WHAT IS NEEDED:
Your answer should consist of every line in the records that holds "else".

EXTRACTED INFORMATION:
☆ ☆ ☆ ☆ ☆

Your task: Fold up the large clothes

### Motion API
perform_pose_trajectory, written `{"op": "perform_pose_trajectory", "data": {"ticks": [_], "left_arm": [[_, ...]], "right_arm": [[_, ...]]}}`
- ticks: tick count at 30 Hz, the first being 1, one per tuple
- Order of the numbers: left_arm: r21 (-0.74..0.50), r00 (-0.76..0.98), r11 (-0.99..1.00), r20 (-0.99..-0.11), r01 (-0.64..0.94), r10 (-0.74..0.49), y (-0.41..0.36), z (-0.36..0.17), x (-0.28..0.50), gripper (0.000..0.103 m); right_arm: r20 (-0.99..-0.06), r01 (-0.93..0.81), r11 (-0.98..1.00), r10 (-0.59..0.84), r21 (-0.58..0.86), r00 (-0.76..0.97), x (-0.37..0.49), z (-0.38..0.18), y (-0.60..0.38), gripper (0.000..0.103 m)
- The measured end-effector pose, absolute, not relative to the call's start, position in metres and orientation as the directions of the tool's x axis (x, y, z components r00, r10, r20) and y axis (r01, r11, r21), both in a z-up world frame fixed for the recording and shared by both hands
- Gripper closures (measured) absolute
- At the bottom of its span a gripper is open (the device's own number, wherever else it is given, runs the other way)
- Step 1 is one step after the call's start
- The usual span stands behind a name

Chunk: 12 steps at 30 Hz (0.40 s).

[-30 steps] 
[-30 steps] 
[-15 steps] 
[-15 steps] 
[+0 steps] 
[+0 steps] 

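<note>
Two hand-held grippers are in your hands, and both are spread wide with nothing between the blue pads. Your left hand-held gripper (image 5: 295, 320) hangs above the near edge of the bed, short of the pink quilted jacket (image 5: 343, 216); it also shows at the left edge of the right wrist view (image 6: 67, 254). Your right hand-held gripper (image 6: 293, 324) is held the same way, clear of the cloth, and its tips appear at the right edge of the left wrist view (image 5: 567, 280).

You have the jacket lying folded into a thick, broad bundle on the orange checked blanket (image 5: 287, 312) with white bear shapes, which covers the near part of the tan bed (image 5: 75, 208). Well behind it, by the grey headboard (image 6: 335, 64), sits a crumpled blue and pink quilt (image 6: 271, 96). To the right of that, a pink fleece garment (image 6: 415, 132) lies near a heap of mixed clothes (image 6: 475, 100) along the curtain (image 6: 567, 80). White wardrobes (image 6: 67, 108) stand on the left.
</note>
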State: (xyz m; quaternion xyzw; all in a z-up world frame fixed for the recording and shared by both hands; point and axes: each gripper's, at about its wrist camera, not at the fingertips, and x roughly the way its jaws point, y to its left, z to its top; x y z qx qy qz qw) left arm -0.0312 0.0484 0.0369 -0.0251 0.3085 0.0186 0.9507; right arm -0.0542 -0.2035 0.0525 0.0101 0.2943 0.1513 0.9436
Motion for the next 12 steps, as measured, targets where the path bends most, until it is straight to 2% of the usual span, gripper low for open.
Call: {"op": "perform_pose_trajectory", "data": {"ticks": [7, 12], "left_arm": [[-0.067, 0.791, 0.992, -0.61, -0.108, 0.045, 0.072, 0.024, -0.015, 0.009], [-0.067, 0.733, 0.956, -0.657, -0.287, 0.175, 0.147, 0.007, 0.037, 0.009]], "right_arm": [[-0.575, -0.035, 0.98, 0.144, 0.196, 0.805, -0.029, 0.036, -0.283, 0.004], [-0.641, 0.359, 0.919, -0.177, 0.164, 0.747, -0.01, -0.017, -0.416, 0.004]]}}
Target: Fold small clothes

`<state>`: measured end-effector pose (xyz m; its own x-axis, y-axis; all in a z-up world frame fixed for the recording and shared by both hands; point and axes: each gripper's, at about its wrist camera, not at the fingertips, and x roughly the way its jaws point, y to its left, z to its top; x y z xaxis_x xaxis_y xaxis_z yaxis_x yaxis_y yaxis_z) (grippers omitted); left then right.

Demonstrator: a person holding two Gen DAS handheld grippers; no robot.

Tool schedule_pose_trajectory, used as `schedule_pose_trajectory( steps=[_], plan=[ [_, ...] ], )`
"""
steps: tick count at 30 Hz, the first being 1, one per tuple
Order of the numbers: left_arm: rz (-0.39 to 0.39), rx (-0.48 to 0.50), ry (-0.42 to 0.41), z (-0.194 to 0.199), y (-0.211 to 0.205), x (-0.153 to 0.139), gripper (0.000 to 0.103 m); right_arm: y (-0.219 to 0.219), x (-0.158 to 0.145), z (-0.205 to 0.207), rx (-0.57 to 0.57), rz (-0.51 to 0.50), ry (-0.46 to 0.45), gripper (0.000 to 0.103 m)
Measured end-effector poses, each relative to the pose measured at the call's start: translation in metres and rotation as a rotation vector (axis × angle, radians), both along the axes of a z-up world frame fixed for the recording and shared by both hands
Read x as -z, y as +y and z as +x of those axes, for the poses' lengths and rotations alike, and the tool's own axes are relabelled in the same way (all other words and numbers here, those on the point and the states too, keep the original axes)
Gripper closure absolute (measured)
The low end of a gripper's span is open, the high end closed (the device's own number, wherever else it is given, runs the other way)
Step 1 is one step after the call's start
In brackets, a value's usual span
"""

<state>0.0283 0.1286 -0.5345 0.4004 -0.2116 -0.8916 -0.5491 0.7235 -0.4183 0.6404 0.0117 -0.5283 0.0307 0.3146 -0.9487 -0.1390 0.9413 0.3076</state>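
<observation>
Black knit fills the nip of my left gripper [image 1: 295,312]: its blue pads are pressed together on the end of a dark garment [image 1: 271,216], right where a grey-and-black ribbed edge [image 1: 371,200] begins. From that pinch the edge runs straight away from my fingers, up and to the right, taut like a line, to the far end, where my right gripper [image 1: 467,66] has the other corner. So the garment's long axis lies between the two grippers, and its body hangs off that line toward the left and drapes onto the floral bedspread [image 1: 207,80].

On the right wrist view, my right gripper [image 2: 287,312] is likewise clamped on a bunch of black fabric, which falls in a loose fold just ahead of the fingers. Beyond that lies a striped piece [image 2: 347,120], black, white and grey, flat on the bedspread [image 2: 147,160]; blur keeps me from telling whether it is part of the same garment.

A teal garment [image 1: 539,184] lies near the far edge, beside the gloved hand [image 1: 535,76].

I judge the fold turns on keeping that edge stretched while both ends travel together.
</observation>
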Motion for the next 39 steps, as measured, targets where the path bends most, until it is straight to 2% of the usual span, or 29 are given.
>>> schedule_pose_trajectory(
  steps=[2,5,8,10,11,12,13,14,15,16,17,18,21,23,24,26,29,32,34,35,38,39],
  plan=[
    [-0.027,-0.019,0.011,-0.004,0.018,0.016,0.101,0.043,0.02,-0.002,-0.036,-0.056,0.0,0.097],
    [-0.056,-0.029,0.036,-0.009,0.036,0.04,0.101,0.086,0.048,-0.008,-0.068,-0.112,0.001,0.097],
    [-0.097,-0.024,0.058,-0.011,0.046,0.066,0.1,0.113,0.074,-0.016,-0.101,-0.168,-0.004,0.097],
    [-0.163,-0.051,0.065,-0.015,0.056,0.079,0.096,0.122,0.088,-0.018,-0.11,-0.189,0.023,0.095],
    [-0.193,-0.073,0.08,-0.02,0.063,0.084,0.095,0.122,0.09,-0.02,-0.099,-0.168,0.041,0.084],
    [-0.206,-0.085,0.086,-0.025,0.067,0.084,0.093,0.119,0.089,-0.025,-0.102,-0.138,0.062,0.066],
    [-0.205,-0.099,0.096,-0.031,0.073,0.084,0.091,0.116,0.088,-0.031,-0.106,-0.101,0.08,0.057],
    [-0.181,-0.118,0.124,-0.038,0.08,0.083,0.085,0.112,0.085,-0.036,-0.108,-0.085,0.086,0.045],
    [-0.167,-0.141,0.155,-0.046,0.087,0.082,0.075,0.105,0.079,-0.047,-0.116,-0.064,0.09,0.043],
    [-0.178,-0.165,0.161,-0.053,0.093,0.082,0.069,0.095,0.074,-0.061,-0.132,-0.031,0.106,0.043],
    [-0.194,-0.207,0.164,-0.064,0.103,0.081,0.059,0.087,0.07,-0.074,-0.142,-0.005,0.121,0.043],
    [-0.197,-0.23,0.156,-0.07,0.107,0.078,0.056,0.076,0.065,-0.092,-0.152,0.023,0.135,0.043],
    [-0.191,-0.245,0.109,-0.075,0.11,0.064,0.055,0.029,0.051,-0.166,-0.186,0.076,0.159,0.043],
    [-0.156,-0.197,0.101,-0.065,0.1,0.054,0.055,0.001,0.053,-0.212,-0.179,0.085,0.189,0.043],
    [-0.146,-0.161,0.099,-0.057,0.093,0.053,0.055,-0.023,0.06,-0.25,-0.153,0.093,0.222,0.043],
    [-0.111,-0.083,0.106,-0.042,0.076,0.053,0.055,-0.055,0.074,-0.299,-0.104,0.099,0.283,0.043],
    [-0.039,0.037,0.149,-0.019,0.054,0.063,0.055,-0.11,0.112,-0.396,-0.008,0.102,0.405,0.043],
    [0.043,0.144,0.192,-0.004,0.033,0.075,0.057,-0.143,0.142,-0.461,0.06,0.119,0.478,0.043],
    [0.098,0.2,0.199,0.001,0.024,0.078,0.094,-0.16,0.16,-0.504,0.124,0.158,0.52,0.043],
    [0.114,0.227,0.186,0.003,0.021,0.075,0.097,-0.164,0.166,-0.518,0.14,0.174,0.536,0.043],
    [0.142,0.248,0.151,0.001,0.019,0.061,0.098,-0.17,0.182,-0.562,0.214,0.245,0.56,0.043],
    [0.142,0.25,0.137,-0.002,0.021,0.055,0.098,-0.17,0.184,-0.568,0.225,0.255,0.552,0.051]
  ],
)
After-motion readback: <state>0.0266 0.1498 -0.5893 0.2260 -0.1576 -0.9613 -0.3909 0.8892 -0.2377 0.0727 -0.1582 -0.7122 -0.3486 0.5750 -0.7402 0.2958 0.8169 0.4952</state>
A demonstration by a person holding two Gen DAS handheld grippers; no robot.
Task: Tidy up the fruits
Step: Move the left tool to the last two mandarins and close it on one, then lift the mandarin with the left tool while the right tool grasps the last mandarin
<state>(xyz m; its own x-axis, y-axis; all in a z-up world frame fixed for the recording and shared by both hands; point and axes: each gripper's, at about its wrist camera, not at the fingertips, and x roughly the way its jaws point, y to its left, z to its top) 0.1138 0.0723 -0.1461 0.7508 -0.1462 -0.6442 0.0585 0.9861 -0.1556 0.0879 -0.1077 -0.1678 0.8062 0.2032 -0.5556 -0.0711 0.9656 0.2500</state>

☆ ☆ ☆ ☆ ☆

YOUR RESPONSE:
- At the bottom of its span a gripper is open (the device's own number, wherever else it is given, runs the other way)
The low end of a gripper's span is open, the high end closed (the device's own number, wherever else it is given, runs the other way)

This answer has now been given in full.